**Assigned task**
In the entries below, print exactly the lines from the first through the one with "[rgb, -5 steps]", both included, and none of the pictures.

[[ Material for this exercise, beginning ]]

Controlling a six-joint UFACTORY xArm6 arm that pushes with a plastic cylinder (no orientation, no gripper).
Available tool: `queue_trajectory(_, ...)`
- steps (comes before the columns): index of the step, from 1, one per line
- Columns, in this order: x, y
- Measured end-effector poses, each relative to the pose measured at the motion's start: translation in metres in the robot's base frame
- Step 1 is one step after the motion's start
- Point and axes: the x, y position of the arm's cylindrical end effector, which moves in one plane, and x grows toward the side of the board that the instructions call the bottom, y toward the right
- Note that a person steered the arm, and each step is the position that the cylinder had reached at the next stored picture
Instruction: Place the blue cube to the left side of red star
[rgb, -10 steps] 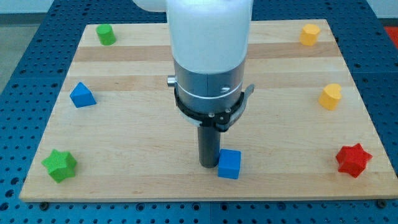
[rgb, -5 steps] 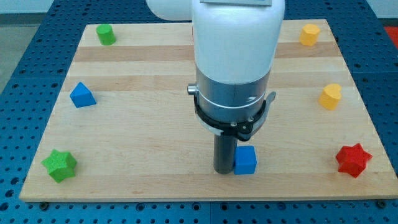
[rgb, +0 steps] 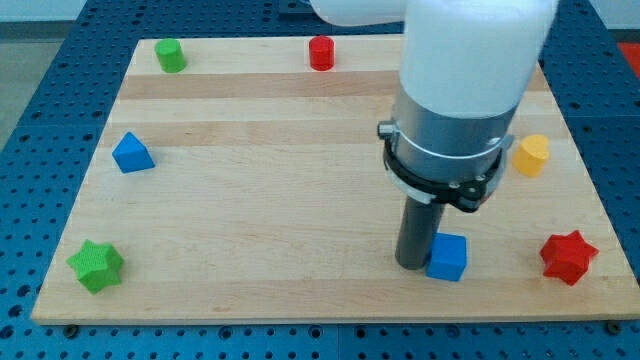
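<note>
The blue cube (rgb: 447, 257) lies near the view's bottom edge, right of centre. The red star (rgb: 568, 257) sits at the bottom right, about a hundred pixels to the right of the cube. My tip (rgb: 412, 265) stands on the board right against the cube's left side. The arm's wide white and grey body rises above it and hides part of the board behind.
A green star (rgb: 96, 266) lies at bottom left, a blue triangular block (rgb: 132, 153) at left, a green block (rgb: 169, 55) at top left, a red cylinder (rgb: 321, 52) at top centre, a yellow block (rgb: 531, 155) at right. The board's (rgb: 250, 200) bottom edge runs just below the cube.
My tip has slid to the view's right along the bottom of the board, pushing the blue cube with it toward the red star. The red cylinder has come into sight; the top-right yellow block is now hidden.
</note>
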Motion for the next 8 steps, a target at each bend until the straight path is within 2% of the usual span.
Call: queue_trajectory(8,0.000,0.056)
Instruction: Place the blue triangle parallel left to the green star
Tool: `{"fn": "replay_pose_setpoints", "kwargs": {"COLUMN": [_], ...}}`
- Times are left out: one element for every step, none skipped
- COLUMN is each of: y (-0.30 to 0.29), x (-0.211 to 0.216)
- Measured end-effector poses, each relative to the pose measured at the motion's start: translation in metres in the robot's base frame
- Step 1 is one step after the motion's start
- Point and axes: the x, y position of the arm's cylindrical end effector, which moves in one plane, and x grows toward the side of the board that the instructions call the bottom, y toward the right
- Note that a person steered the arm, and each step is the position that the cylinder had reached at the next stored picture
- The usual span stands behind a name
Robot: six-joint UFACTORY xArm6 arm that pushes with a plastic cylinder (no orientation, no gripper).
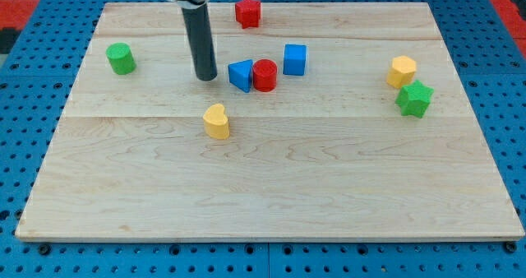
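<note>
The blue triangle (241,75) lies at the upper middle of the wooden board, touching a red cylinder (265,76) on its right. The green star (413,99) sits far off at the view's right, just below a yellow hexagon (402,71). My tip (206,76) rests on the board a short way left of the blue triangle, with a small gap between them. The rod rises straight up to the view's top.
A blue cube (295,59) stands right of the red cylinder. A red block (247,12) sits near the top edge. A green cylinder (121,58) is at the left. A yellow heart (217,121) lies below my tip. The wooden board (271,187) lies on blue pegboard.
</note>
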Motion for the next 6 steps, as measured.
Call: {"fn": "replay_pose_setpoints", "kwargs": {"y": [0.076, 0.142, 0.174, 0.203, 0.233, 0.221], "x": [-0.005, 0.000, 0.015, 0.015, 0.017, 0.017]}}
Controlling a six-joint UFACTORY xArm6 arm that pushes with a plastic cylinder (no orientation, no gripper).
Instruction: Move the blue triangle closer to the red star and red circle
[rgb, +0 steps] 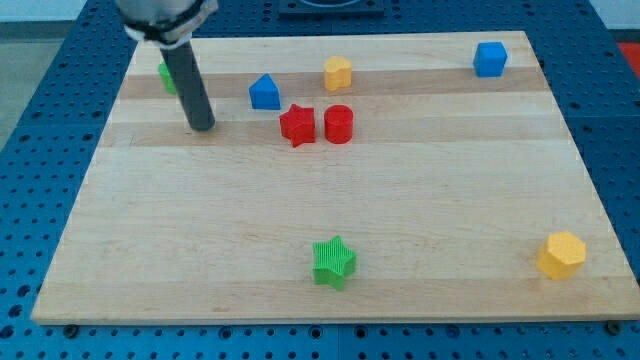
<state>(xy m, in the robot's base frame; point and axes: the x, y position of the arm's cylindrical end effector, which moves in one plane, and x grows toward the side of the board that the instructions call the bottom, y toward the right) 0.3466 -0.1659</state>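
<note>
**Blue triangle already near the red pair, small gap left**

The red plastic star block (297, 125) serves here as the landmark. Just beside it, toward the view's right, stands the red plastic cylinder block (338, 124), the "red circle" of the task; a thin strip of wood shows between the two, so they seem not to touch.

The blue plastic triangle block (264, 92) sits near the red star, toward the view's top and left of it. A narrow gap of bare wooden table top (330, 210) appears between them, though I cannot say for sure that the corners are apart. In my judgement the task is mostly done: the triangle is already close to the pair, and only a short push toward the view's bottom and right would bring it nearer.

The arm has no gripper, only a straight dark rod, so there is nothing to open or close and it holds nothing. The tip (202, 127) rests on the board to the view's left of the red star, well apart from it, and also left and a little below the blue triangle, not touching it.

Other blocks are further from the red star: a yellow block (338, 72) above it, a blue cube (490, 58) far upper right, a green star (333, 262) well below, a yellow hexagonal block (561, 254) lower right, and a green block (166, 75) half hidden behind the rod.
</note>
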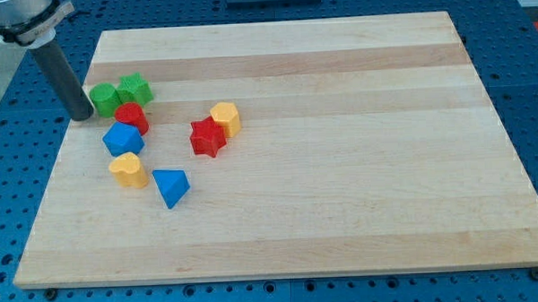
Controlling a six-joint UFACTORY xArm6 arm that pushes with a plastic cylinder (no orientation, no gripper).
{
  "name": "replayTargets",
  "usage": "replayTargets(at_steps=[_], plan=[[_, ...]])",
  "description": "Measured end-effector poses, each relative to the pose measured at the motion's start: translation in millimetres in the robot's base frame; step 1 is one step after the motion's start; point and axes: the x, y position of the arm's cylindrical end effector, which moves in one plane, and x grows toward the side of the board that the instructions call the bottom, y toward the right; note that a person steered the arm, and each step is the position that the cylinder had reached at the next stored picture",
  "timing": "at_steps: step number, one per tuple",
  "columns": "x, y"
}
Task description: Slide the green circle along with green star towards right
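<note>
The green circle (105, 98) lies near the board's left edge, touching the green star (135, 87) on its right. My tip (81, 117) stands just left of the green circle, almost touching it. A red circle (131, 117) sits right below the two green blocks.
A blue block (122, 138) and a yellow heart (128, 169) lie below the red circle. A blue triangle (171, 186) is lower right of them. A red star (207, 137) touches a yellow hexagon (225, 118) near the middle left. The wooden board (341, 166) lies on a blue table.
</note>
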Motion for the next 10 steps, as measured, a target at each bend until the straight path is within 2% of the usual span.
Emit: replayTargets(at_steps=[2,3,4,10], plan=[[12.4,10.7],[10.4,-10.7],[-35.4,-18.8],[-7.8,37.8]])
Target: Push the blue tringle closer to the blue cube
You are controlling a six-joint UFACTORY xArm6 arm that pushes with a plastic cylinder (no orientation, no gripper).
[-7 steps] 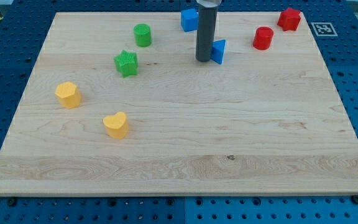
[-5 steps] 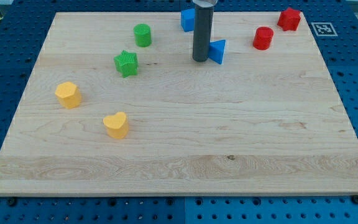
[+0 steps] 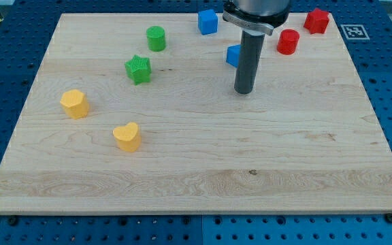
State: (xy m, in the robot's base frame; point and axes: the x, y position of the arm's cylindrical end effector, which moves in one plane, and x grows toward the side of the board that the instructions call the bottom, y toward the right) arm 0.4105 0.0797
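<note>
one blue triangle (image 3: 233, 55) half-hidden behind the rod, pointing unclear, my tip (image 3: 243, 91) just below; no pincer

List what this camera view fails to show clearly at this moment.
- Blue triangle: its right part is hidden behind the rod, so its full shape and whether the rod touches it cannot be told.
- Arm above the rod: cut off by the view's top edge.
- My tip: it sits below the triangle toward the view's bottom; contact with the board cannot be confirmed.
- Marker at the view's top right: pattern too small to read.
</note>
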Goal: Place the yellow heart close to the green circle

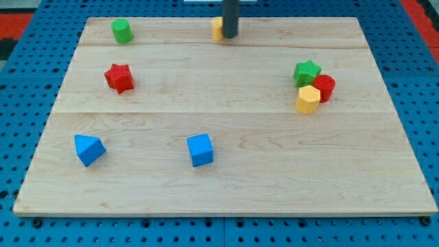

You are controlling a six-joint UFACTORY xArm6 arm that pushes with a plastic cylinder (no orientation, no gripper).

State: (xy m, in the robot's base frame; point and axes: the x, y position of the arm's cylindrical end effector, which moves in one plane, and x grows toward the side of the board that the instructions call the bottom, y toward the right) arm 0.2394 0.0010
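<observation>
The yellow heart (217, 28) sits near the view's top edge of the wooden board, mostly hidden behind my rod. My tip (230, 36) rests on the board touching the heart's right side. The green circle (122, 31) stands at the view's top left, well to the left of the heart, with bare board between them.
A red star (119, 77) lies below the green circle. A green star (307, 71), red cylinder (324, 88) and yellow hexagon (309, 99) cluster at the right. A blue triangle (89, 149) and a blue cube (200, 149) lie near the bottom. The board (226, 185) ends close above the heart.
</observation>
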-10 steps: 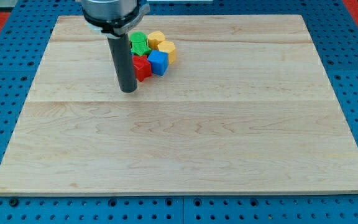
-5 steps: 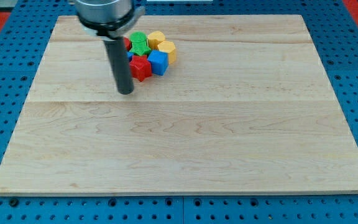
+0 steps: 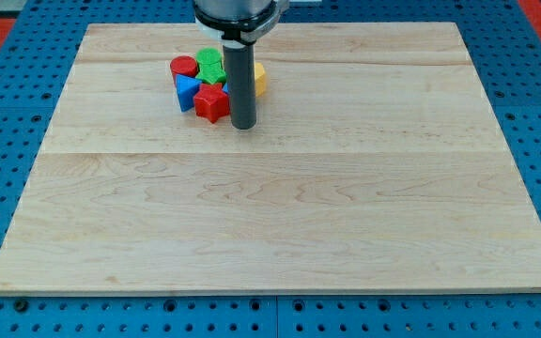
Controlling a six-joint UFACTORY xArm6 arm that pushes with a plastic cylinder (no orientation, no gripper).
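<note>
While my tip (image 3: pixel 243 126), a bare rod holding nothing, stands just right of the red star block (image 3: pixel 211 104) at the cluster's lower edge, these small rigid blocks look light and easily slid.

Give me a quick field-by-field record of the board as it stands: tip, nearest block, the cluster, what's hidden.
tip: my tip rests on the wooden board, at the cluster's lower right
nearest block: red star-like block, just to the view's left of the tip; contact cannot be told
cluster: red cylinder, blue block, green block, yellow block
hidden: the rod covers the cluster's right part
surround: blue pegboard
</note>
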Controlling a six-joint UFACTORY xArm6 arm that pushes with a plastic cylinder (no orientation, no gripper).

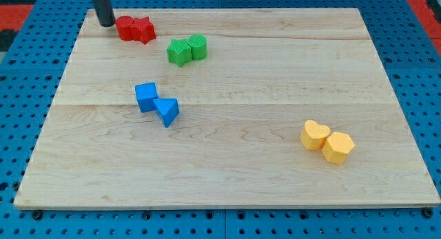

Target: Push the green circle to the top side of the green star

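Note:
The green circle (198, 46) sits near the view's top, touching the green star (179, 52) on the star's upper right. My tip (106, 23) is at the board's top left corner, just left of two red blocks (135, 29). It is well left of both green blocks and touches neither.
A blue cube (146, 97) and a blue triangle (167, 111) touch at the left of centre. A yellow heart (315, 135) and a yellow hexagon (337, 147) touch at the lower right. The wooden board (275, 80) lies on a blue pegboard.

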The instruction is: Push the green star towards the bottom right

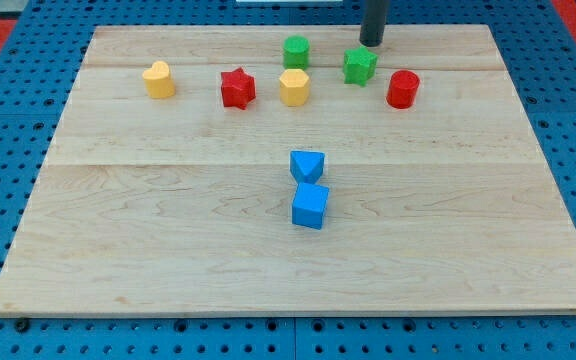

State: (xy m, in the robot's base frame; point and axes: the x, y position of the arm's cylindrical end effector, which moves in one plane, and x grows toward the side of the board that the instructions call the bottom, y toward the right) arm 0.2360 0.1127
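Note:
The green star (pixel 360 65) lies near the top of the wooden board (pixel 168 240), right of centre. My tip (pixel 371 43) stands just above the star in the view, slightly to its right, a small gap from it or barely touching. A red cylinder (pixel 403 88) lies just right and below the star. A yellow hexagon (pixel 294 87) lies left and below the star, and a green cylinder-like block (pixel 296 51) lies to the star's left.
A red star (pixel 237 88) and a yellow heart-like block (pixel 158 80) lie further left in the top row. A blue triangle (pixel 307 165) and a blue cube (pixel 310 206) sit together at the board's centre. Blue pegboard surrounds the board.

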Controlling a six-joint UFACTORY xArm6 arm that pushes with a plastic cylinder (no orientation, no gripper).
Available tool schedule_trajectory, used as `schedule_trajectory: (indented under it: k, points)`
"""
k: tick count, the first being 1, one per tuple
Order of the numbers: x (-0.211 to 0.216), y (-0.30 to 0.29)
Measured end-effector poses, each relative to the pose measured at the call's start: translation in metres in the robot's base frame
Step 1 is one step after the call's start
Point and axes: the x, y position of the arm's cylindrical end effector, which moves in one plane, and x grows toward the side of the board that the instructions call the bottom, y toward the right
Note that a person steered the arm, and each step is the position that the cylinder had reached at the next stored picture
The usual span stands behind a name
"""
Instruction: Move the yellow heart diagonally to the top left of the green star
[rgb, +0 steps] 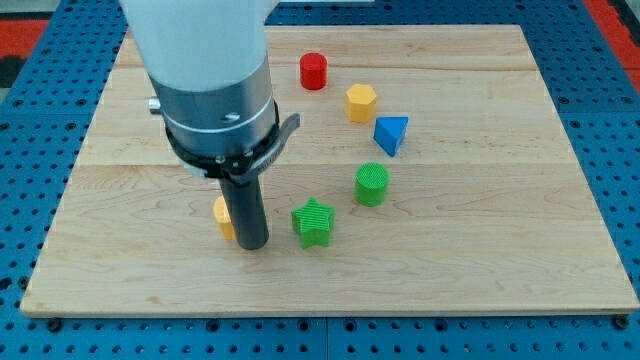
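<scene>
The yellow heart (223, 217) lies on the wooden board, mostly hidden behind my rod; only its left part shows. The green star (313, 222) lies to its right, a short gap away. My tip (252, 244) rests on the board right against the heart's right side, between the heart and the star. The rod hangs from the large grey and white arm end at the view's top left.
A green cylinder (372, 184) stands up-right of the star. A blue triangular block (391, 133), a yellow hexagon (361, 102) and a red cylinder (314, 71) lie further toward the view's top. The wooden board (500, 250) sits on a blue pegboard.
</scene>
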Motion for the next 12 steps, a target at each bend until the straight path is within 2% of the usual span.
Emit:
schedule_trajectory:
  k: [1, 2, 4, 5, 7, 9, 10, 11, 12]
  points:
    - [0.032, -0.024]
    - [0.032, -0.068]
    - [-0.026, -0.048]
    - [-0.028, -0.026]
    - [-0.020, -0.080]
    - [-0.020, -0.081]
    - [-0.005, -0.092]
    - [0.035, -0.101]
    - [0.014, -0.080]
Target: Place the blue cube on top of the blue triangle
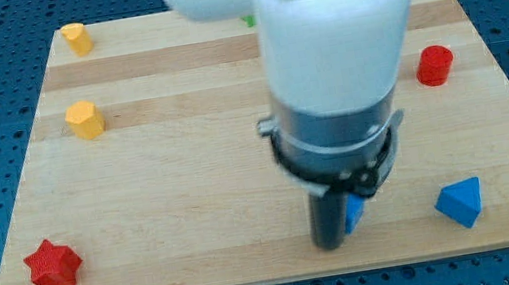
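Nearest the view's bottom, my tip (331,244), a bare rod with no fingers to open or close, touched the half-hidden blue cube (354,212) on the bench (188,173), mid-push; next, shove rightward to the blue triangle (461,203).

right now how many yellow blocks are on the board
2: one yellow block at the top left corner, another yellow block below it on the left side. The arm could hide more.

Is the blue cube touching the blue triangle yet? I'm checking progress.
No: the blue cube sits beside my tip, with bare board between it and the blue triangle.
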Robot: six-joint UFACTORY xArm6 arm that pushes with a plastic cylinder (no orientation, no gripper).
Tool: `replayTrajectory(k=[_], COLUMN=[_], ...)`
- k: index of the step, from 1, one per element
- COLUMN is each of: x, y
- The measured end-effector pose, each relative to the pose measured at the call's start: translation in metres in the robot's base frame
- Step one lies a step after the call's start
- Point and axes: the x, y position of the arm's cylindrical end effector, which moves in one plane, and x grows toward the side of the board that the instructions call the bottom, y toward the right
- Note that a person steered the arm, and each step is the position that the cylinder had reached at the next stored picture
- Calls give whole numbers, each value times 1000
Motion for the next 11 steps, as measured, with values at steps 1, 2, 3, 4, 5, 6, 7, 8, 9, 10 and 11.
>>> replayTrajectory(k=[1, 2, 3, 4, 5, 6, 7, 8, 9, 10, 11], x=[-33, -24, -20, -58, -79, -78, -70, -70, -81, -82, -67], y=[28, 26, -8, -15, 14, 68, 112, 125, 104, 66, 60])
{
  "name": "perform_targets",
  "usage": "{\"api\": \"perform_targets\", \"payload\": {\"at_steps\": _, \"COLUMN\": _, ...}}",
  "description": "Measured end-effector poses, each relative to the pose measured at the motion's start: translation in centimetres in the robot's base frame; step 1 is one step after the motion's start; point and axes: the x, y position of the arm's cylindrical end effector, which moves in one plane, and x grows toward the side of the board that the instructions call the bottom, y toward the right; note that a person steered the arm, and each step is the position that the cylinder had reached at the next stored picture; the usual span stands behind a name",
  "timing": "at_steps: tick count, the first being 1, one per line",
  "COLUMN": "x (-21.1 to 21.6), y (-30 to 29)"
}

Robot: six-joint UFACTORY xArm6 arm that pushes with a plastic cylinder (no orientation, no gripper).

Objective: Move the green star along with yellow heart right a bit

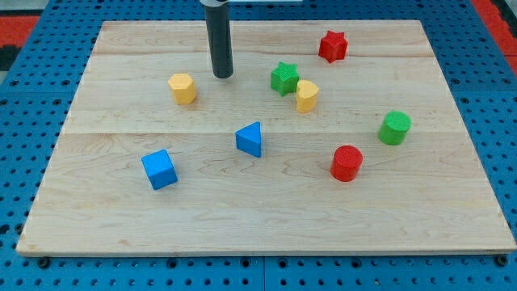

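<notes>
Wooden board [266, 230] on a blue pegboard [32, 121]. The near strip along the view's bottom edge is bare wood.

Nearest blocks: blue cube [159, 169] toward the bottom left, red cylinder [346, 162] toward the bottom right, both well in from the edges. The blue triangular block [250, 139] sits about mid-board.

The green cylinder [395, 128] is the block closest to the right edge, with bare wood still past it.

Middle band: the yellow heart [306, 95] touches or almost touches the green star [283, 78], which sits at its 10 o'clock. At 3 o'clock of the pair there is open wood out to the right edge; the green cylinder lies at roughly 4 o'clock of the heart, apart from it.

A second yellow block, looks hexagonal [182, 88], is on the left.

My tip [223, 76] is a plain rod, no jaws. It stands between that yellow block and the star, at the star's 9 o'clock, touching neither.

Farthest: red star [332, 46], near the top edge, at 1 o'clock of the heart.

Count: 2 blue, 2 red, 2 green, 2 yellow, eight blocks in all.
</notes>
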Motion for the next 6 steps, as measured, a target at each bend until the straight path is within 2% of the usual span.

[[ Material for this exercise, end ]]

**Result below**
Controlling a six-joint UFACTORY xArm6 arm that pushes with a plastic cylinder (no orientation, no gripper).
Available tool: `queue_trajectory(_, ...)`
- steps (comes before the columns): index of the step, from 1, one per line
- Columns, in this order: x, y
- Measured end-effector poses, each relative to the pose measured at the motion's start: translation in metres in the robot's base frame
- Step 1 is one step after the motion's start
- Point and axes: the x, y position of the arm's cylindrical end effector, which moves in one plane, and x grows toward the side of the board that the instructions call the bottom, y toward the right
- Note that a person steered the arm, and each step is the position that the cylinder had reached at the next stored picture
Instruction: Place the blue cube to the left side of red star
[rgb, -10 steps] 
[rgb, -5 steps] 

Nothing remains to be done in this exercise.